A Handy List for Procrastinators
Well, all this reading has brought forth a handy list that synthesizes everything.

  1. It’s alright to live a contemplative life (or life of leisure) as you age, but don’t let it overcome you and take too much time away from the work you should be doing to complete all of your life’s goals before you exit. Be more cognizant of how you are actually spending your time. Be mindful.

  2. Don’t be a perfectionist and don’t beat yourself up if you are not always meeting your goals.

  3. Be open to new perspectives and new goals that are not consistent with who and what you used to be for most of your adult life.

  4. Have the most enormous amounts of fun as you can and use those experiences as catalysts to get back to the projects you want to accomplish.

  5. Pay attention to the mystery of great ideas that float around seeking to bolt into your open mind. Be that receptacle to ideas an act on them immediately if you can.

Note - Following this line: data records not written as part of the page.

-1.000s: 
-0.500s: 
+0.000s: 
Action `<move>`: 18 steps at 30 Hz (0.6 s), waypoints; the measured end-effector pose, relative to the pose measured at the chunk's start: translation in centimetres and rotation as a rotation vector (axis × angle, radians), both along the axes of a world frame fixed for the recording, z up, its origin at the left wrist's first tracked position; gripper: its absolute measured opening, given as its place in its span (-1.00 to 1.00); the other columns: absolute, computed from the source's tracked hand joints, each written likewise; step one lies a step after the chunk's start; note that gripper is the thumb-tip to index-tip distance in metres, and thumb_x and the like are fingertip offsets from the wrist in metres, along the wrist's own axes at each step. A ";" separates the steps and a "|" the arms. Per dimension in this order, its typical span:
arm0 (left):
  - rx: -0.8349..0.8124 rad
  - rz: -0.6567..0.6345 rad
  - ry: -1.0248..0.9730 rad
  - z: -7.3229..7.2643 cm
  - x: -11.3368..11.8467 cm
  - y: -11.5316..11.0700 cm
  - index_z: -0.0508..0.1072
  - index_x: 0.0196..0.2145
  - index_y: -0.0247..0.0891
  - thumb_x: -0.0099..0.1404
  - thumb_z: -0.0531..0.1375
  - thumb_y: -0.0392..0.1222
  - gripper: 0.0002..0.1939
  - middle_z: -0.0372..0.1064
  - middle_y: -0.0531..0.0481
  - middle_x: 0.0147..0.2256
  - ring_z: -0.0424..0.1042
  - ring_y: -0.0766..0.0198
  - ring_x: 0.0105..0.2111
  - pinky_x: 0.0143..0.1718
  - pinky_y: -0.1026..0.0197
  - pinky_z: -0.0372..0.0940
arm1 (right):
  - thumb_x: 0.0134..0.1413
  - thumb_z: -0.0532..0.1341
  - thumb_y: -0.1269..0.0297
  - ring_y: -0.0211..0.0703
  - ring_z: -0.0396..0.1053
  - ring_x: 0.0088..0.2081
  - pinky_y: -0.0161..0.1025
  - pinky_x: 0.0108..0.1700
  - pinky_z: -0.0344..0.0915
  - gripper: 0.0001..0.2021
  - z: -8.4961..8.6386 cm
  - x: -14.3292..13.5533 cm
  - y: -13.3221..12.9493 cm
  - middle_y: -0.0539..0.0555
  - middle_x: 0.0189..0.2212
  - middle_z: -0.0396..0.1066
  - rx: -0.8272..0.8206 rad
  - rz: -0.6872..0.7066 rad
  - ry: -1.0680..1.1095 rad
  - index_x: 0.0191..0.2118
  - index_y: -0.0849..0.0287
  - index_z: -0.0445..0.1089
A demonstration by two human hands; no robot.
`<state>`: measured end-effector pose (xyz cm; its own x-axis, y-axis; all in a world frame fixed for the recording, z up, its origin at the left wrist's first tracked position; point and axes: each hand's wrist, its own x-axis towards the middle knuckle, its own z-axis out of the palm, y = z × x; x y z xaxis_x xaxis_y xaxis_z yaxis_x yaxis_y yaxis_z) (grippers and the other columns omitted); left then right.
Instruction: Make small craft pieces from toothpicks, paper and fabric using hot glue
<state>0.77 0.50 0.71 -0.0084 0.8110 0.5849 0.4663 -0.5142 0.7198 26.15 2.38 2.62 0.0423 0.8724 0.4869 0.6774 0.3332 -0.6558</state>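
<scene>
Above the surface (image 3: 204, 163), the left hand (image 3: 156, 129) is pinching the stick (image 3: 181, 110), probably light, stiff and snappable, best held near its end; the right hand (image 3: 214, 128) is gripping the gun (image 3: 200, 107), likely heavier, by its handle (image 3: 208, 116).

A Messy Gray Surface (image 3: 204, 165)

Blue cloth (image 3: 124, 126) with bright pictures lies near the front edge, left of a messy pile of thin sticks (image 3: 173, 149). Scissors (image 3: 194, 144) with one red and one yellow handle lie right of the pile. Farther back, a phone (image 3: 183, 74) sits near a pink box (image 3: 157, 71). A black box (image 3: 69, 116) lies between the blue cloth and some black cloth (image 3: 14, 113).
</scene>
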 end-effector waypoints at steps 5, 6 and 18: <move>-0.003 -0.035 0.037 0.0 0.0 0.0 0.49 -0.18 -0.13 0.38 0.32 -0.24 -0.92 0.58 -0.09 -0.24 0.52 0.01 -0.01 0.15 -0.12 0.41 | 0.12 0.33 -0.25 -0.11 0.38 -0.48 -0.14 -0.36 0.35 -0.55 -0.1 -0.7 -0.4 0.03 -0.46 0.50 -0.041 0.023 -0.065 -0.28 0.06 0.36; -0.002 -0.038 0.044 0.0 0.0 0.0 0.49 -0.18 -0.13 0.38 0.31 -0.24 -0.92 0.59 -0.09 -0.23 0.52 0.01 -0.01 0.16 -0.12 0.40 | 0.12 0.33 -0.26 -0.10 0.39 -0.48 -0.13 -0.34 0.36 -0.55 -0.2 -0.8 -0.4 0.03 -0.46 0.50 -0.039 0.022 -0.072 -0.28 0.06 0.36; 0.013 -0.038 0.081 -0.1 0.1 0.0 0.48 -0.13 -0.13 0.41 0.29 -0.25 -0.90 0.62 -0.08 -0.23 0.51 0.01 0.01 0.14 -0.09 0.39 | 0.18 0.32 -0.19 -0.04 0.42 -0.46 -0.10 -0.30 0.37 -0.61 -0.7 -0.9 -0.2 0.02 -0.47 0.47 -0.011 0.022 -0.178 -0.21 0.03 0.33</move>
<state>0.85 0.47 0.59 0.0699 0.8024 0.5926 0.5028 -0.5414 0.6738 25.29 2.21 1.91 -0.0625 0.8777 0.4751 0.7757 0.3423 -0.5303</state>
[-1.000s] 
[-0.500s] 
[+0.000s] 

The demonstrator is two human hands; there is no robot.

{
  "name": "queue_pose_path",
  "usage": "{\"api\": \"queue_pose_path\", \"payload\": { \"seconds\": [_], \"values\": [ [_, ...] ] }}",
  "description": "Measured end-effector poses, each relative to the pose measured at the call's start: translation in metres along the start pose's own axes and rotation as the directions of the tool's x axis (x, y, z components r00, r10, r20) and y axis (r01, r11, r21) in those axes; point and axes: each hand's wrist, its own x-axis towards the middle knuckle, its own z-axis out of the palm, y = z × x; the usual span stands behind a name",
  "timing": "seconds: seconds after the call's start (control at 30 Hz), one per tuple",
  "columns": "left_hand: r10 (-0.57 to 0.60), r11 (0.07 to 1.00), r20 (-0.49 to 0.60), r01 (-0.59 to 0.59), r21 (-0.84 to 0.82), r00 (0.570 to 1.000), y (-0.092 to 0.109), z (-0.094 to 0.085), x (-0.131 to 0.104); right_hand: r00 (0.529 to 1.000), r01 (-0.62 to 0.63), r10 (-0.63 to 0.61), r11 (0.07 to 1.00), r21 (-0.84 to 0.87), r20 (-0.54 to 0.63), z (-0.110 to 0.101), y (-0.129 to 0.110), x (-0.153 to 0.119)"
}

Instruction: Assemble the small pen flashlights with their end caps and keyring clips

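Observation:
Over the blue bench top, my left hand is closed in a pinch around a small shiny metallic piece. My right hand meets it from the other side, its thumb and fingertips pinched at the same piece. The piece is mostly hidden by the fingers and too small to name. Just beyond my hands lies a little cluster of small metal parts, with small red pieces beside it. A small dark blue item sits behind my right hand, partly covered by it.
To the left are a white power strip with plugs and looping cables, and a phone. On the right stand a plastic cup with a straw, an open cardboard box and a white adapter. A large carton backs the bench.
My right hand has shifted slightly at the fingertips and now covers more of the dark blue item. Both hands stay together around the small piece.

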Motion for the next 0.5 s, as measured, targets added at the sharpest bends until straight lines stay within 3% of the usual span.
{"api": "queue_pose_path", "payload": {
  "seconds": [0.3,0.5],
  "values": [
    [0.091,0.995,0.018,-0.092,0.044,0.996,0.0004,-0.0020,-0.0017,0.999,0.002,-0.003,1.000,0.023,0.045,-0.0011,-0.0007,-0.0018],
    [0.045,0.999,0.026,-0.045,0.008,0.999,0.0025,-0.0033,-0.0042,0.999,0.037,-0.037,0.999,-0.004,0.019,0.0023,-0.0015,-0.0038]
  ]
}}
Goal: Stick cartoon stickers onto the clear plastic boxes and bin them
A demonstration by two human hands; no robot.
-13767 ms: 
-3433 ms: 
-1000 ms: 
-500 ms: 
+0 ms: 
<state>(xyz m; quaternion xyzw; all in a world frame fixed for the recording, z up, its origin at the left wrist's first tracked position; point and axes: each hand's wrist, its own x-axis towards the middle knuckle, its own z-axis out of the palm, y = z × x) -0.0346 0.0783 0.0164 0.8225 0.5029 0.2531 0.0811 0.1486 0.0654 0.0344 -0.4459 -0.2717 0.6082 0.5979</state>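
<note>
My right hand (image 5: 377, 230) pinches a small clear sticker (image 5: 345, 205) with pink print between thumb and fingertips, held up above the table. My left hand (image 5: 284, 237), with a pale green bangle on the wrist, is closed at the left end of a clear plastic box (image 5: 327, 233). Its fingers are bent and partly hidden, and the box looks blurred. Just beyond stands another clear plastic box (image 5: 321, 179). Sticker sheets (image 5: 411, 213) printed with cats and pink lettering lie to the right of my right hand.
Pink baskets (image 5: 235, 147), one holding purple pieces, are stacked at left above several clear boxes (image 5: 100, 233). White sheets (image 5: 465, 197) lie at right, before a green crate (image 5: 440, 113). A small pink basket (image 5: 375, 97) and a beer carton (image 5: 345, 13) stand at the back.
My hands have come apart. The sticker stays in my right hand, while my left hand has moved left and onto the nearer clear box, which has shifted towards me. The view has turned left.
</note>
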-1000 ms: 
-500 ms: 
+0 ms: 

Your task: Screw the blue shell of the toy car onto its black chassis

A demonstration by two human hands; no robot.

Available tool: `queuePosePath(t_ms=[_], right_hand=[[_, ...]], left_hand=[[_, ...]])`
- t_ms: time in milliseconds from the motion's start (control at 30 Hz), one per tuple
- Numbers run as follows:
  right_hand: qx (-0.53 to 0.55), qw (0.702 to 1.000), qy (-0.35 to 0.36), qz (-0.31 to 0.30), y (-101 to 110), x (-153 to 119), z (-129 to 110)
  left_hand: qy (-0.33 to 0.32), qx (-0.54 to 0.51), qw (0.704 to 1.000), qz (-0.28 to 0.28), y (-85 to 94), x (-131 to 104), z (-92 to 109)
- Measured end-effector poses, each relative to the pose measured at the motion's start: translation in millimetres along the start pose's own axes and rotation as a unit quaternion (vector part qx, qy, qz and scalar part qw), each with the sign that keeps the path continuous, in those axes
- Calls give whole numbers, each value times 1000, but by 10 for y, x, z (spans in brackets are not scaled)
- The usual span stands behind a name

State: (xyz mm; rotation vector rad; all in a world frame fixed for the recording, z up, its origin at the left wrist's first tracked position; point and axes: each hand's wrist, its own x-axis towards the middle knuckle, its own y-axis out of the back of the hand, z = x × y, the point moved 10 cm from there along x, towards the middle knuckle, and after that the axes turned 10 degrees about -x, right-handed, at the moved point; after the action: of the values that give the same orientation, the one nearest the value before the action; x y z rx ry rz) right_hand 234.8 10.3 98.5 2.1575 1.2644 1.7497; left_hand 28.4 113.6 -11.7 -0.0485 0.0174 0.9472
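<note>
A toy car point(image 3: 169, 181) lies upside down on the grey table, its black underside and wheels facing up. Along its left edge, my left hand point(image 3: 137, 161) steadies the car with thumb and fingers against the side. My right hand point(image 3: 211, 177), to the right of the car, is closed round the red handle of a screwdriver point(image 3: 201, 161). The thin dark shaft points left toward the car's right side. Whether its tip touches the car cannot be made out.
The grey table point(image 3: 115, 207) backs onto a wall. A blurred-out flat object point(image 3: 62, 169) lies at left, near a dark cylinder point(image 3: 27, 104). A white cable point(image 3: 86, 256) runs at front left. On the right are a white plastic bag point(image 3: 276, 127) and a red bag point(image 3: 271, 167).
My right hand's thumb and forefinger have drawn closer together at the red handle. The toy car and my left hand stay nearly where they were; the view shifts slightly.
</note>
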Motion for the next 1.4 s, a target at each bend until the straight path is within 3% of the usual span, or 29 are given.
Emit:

  6. Watch out for those things that form a block to real progress, such as being overly egotistical, and over thinking your work with feelings of despair, self-doubt, rejection, etc. Just sit down and do the work as best as you can.

  7. Beware of this digital age of distraction. Make note of all the distractions and get rid of them.

  8. Focus on what you are doing more than why you are doing something. This will help you get things completed quicker.